Agatha All Along producer explains that very long fake title gag

"The nature of the stunt felt very Agatha, very liar," said EP Mary Livanos, noting the gag was the brainchild of creator Jac Schaeffer

Agatha All Along producer explains that very long fake title gag

One of the weirder little gags from Marvel’s various TV ambitions over the last few years played out, quite publicly, over several months stretching forward from 2021, when Disney announced it was making a TV series based on Kathryn Hahn’s WandaVision character Agatha Harkness. Originally announced as the fairly innocuous Agatha: House Of Harkness (a name that’s actually been used for at least two online Marvel comics in subsequent years), the show seemed to suddenly shift titles in 2022, appearing as Coven Of Chaos—and then Darkhold Diaries not much longer afterward. (At one point, they apparently floated one that was a Lion, The Witch, And The Wardrobe pun, but it was quickly deleted from Disney’s social media.) Eventually, the show just came out and announced that, yeah, it’s called Agatha All Along, just as everyone sort of suspected; the bit was clearly meant as a running joke about the character’s deceptive nature, which can apparently extend even to fucking with the show’s own search engine results.

Executive producer Mary Livanos gave an interview this week to THR, discussing the upcoming series, which debuts on Disney+ with its first two episodes (of nine) on September 18. Among other things, Livanos revealed that the title gag, which went on for a long time, if you’ll recall, was the brainchild of WandaVision and Agatha All Along mastermind Jac Scheaffer, who enlisted both the show’s cast and its writers to keep the odd little gag going. “Hats off to Jac Schaeffer on that one, and our incredible writers’ room,” Livanos said, reminiscing about “the best day of brainstorming I think we’ve ever had, figuring out all those titles.” Livanos added that “It was a real blast to release crazier and crazier ones as the production went on, and our cast was so game, too.” (At one point, for instance, star Aubrey Plaza appeared in a photo showing a directors’ chair labeled with one of the fake names.) “The nature of the stunt felt very Agatha, very liar. So it felt very on theme, and it was fun to do.”

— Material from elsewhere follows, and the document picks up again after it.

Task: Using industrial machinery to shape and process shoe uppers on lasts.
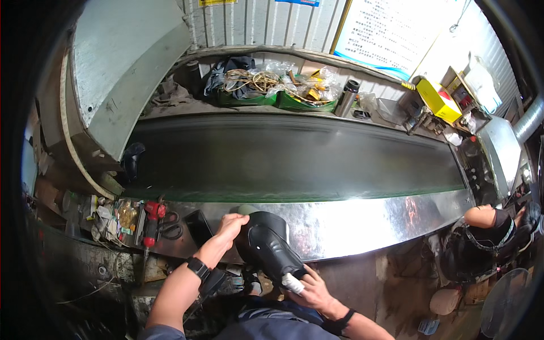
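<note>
Corrugated wall (258, 28), a dark conveyor belt (294, 153), and a black boot (266, 241) gripped in two hands.

On the near side of the belt, the boot slants over the edge of a shiny metal ledge (362, 218), its wider end toward the belt; the left hand (229, 228) pinches that end's rim, fingers nearly closed, while the right hand (314, 292) curls around the narrower end farther from the belt, beside a small white item (292, 283) too unclear to identify; near the belt's left end, on its near side, lie a red power tool (153, 218) and scissors (171, 226), and along its far side stand green trays (246, 100) of tangled cords and plastic and a steel flask (347, 99).
</note>
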A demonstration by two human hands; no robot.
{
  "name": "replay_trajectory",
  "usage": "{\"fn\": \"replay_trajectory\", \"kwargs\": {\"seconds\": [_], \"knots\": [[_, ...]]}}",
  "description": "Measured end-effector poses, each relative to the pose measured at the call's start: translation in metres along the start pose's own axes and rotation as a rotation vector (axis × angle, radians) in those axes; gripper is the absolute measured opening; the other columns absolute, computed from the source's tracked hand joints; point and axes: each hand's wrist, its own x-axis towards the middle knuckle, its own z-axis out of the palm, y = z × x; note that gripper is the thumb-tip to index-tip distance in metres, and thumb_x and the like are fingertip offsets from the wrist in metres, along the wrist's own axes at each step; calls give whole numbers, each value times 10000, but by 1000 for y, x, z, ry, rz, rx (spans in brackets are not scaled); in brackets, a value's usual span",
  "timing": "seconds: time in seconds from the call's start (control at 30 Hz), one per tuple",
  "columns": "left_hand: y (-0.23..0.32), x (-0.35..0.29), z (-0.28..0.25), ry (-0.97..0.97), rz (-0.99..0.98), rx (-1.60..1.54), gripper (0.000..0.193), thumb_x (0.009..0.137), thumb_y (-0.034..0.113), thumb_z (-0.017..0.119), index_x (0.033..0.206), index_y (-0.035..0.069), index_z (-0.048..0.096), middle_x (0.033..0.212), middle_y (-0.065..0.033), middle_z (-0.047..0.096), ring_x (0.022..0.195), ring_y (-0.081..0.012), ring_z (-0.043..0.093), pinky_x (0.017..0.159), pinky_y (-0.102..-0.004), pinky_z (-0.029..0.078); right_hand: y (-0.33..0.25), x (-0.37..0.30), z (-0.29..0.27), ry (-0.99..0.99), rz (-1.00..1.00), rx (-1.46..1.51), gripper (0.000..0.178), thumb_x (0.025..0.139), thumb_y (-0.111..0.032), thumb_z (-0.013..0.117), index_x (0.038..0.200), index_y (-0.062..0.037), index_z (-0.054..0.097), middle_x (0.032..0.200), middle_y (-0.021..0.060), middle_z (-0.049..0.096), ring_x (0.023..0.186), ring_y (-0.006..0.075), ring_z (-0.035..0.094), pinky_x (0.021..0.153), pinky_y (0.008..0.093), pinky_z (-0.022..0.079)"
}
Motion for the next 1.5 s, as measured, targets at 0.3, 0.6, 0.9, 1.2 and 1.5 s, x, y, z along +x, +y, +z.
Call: {"fn": "replay_trajectory", "kwargs": {"seconds": [0.3, 0.6, 0.9, 1.2, 1.5], "knots": [[3, 35, 31, 688, 299, 568, 247, 906, 288, 693, 936, 44, 719, 914, -160, 736, 859, -321, 700, 794, -419, 525, 8, 44, 42, 327, 487, 514, 1209, 641, -179, 953, 1552, 32, 187, 1536, 263, 284, 1441, 383, 322, 1183, 409, 293], [-7, -9, 58, 313, 71, 549, 808, 705, 570, 798, 1254, 12, 596, 1270, -219, 615, 1149, -347, 610, 998, -428, 474, 21, 0, -2, -120, 348, 395, 975, 821, -122, 763, 1547, 65, 139, 1546, 326, 274, 1442, 487, 284, 1208, 489, 228], [-18, -2, 76, 539, 170, 726, 753, 701, 507, 786, 1169, -61, 626, 1109, -270, 680, 1086, -415, 639, 990, -457, 493, 66, -23, 36, -176, 141, 475, 959, 734, -170, 827, 1508, 11, 290, 1576, 259, 278, 1464, 469, 250, 1202, 604, 173], [-12, -54, 32, 633, 110, 310, 449, 675, 385, 747, 869, -16, 691, 872, -231, 712, 844, -366, 693, 784, -440, 535, 50, 14, -13, -188, 293, 994, 989, 798, -268, 831, 1516, 48, 229, 1503, 244, 378, 1421, 356, 349, 1192, 503, 216], [27, -246, -30, 910, 277, 192, 718, 716, 411, 795, 1177, -118, 641, 1097, -252, 706, 1071, -312, 675, 947, -381, 498, -48, 146, -17, -657, 904, 1060, 920, 907, -399, 755, 1521, 78, 262, 1470, 246, 459, 1361, 302, 446, 1135, 375, 337]]}}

Part of our fascination with this whole thing, admittedly, is that it’s such a “Wouldn’t it be fun if…?” sort of concept, the kind of thing that gets immediately shot down when it’s pointed out that, say, it’s going to make your very expensive TV project weirdly hard for people to keep track of. Still, we might have said something similar about “exploring superhero trauma through the lens of an old rerun of The Dick Van Dyke Show,” and WandaVision remains one of the sole inarguable bright points of the Disney+ Marvel shows, so maybe we just need to assume Schaeffer knows what she’s doing with stuff like this.